— ASSIGNMENT —
Only one stretch of the data below is wanted: the lines starting at the one with "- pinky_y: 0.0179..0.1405" and ending at the one with "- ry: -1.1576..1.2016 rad", both included, given again exactly.

(MATERIAL SHOWN)

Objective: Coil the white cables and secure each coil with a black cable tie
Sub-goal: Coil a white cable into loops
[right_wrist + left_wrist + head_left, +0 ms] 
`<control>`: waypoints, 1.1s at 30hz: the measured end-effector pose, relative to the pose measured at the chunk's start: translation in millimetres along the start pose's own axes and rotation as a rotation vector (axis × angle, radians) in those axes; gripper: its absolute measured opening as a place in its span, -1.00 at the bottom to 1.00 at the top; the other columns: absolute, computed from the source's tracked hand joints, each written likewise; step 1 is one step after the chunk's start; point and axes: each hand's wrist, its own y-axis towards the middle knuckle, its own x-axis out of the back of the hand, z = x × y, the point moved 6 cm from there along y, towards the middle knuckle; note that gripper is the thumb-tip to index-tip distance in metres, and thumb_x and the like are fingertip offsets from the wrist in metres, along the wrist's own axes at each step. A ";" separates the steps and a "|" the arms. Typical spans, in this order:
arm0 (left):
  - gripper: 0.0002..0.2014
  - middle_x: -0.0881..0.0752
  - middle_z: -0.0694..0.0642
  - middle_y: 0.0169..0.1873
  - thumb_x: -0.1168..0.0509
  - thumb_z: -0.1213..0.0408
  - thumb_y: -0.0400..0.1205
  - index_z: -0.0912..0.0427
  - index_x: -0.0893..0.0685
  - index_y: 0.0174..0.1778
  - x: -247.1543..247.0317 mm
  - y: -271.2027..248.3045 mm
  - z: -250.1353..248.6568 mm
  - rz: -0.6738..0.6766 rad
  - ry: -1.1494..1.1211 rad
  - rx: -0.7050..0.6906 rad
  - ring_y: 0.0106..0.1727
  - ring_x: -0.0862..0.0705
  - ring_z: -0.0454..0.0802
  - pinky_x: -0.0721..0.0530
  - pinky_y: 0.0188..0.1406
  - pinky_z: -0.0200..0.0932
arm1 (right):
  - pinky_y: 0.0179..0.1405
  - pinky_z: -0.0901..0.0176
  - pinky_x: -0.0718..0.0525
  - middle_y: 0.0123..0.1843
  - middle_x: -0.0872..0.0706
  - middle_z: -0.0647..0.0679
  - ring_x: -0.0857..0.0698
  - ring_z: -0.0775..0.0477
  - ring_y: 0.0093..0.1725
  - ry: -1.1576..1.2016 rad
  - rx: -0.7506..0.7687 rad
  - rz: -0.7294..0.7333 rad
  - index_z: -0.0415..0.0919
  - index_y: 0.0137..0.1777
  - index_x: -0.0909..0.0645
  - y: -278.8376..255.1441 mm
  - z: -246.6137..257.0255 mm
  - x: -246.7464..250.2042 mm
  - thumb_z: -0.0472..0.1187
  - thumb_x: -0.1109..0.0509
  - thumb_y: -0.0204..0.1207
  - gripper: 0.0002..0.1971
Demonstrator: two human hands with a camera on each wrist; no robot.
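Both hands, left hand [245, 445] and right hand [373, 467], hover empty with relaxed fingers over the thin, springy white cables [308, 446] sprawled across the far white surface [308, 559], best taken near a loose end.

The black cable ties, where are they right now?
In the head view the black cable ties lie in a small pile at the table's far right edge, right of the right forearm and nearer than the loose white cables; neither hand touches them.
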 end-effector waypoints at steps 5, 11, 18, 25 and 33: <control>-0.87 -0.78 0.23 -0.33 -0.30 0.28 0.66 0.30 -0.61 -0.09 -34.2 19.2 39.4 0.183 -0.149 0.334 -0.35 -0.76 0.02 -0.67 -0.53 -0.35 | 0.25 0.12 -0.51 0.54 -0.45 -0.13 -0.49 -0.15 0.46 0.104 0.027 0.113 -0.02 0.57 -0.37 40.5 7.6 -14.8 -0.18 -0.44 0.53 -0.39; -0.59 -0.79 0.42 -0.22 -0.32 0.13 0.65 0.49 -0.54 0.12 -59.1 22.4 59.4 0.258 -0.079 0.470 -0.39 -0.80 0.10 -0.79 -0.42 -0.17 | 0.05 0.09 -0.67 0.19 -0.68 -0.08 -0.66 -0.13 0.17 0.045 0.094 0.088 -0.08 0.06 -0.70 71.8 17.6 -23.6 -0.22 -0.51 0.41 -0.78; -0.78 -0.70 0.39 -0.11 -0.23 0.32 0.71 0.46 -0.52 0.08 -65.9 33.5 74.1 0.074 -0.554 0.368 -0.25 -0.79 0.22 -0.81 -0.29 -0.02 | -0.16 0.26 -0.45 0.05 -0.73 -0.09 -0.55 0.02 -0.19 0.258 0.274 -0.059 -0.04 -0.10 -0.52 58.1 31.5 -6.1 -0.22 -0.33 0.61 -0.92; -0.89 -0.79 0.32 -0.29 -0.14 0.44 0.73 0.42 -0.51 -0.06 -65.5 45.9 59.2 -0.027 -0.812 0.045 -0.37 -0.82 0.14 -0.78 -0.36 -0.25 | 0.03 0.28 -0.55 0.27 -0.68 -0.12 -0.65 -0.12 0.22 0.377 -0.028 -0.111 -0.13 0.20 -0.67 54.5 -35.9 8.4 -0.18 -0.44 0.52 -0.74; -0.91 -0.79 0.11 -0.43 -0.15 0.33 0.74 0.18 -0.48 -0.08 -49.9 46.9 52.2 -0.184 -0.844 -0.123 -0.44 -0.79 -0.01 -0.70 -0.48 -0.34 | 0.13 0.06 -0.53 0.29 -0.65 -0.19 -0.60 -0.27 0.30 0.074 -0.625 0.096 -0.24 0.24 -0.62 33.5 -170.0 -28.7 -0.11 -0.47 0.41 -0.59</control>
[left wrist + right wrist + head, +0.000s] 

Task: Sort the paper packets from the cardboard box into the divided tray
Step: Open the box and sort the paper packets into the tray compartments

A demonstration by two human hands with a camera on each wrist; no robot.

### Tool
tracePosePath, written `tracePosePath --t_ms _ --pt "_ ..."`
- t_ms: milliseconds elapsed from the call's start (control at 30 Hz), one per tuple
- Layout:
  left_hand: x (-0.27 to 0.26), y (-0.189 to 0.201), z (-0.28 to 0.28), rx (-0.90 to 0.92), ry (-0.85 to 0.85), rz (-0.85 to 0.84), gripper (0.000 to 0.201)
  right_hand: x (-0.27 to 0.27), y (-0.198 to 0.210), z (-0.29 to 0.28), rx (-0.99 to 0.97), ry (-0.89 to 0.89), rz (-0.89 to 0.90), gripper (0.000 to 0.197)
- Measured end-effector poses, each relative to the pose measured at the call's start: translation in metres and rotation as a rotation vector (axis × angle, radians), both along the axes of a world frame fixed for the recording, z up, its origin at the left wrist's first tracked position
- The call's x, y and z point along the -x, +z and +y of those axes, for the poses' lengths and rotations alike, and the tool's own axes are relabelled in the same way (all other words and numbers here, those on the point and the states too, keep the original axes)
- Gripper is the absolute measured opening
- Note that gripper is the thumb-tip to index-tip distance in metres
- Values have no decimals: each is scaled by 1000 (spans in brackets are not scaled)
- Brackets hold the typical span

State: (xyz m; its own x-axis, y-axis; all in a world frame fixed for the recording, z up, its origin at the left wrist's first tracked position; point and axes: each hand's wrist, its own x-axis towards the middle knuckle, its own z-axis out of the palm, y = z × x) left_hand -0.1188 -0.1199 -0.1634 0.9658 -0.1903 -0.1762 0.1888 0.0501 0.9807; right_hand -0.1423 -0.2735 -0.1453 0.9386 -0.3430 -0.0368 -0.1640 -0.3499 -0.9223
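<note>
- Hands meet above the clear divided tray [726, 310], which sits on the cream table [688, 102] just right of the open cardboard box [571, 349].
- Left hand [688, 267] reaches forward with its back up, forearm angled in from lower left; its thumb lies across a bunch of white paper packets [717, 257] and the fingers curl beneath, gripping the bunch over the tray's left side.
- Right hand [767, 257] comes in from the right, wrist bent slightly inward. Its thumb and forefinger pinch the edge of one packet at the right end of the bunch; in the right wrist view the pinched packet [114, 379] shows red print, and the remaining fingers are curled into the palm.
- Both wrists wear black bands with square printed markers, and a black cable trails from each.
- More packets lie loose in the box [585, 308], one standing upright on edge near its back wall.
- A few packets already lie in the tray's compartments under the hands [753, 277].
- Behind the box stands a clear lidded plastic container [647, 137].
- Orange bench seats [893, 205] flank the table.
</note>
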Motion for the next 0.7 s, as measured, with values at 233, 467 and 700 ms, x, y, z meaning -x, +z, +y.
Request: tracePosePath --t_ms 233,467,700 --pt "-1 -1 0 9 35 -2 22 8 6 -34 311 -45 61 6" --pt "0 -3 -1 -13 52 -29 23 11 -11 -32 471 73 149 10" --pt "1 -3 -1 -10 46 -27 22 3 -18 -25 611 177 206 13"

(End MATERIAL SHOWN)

— TASK RESULT —
  - pinky_y: 0.0179..0.1405
  - pinky_z: -0.0901..0.0176
  - pinky_x: -0.0718..0.0525
  - middle_y: 0.0123..0.1843
  - middle_x: -0.0872..0.0706
  - middle_z: -0.0647..0.0679
  - ring_x: -0.0857..0.0698
  - ring_z: -0.0775..0.0477
  - ring_y: 0.0093..0.1725
  - ry: -1.1576..1.2016 rad

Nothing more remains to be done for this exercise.